◆ **Work task**
With pictures removed, the data below should be returned exactly.

◆ **Data shown**
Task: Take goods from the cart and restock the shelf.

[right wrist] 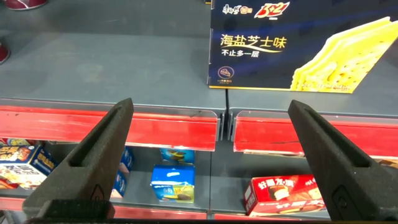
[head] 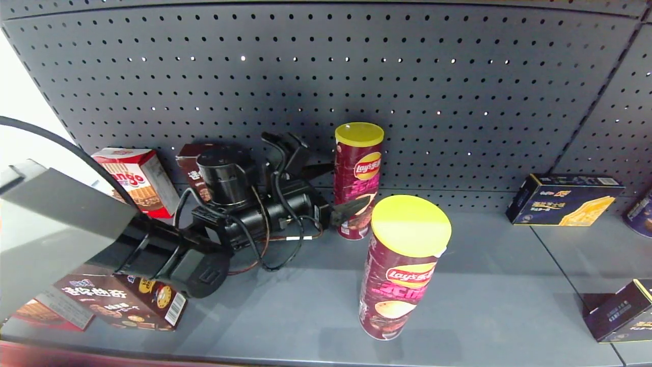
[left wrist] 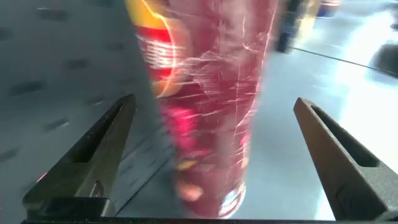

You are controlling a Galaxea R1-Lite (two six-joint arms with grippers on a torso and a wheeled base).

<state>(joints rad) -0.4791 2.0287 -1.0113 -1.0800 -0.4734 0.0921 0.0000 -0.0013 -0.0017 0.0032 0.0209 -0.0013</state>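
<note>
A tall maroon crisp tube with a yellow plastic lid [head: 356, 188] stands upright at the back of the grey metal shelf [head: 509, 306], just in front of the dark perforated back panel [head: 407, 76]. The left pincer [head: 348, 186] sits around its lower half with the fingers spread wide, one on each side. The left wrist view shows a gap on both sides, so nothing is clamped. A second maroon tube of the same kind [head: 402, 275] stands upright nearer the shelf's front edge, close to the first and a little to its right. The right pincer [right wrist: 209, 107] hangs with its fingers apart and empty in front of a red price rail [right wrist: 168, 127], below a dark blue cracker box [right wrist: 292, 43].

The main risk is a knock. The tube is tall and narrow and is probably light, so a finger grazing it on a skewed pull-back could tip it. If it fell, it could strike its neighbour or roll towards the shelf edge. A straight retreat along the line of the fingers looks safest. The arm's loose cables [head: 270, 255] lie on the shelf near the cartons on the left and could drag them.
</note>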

◆ **Solution for this task**
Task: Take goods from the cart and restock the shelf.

[right wrist] 
[head] 
[left wrist] 

You are controlling a Galaxea R1-Lite (two six-joint arms with grippers on a torso and a wheeled base).

<state>(joints rad) -0.4791 2.0287 -1.0113 -1.0800 -0.4734 0.0921 0.0000 -0.0013 -0.0017 0.0032 0.0209 -0.0013</state>
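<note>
A tall maroon crisp tube with a yellow plastic lid [head: 356, 188] stands upright at the back of the grey metal shelf [head: 509, 306], just in front of the dark perforated back panel [head: 407, 76]. The left pincer [head: 348, 186] sits around its lower half with the fingers spread wide, one on each side. The left wrist view shows a gap on both sides, so nothing is clamped. A second maroon tube of the same kind [head: 402, 275] stands upright nearer the shelf's front edge, close to the first and a little to its right. The right pincer [right wrist: 209, 107] hangs with its fingers apart and empty in front of a red price rail [right wrist: 168, 127], below a dark blue cracker box [right wrist: 292, 43].

The main risk is a knock. The tube is tall and narrow and is probably light, so a finger grazing it on a skewed pull-back could tip it. If it fell, it could strike its neighbour or roll towards the shelf edge. A straight retreat along the line of the fingers looks safest. The arm's loose cables [head: 270, 255] lie on the shelf near the cartons on the left and could drag them.
</note>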

With the output given, the exercise is complete.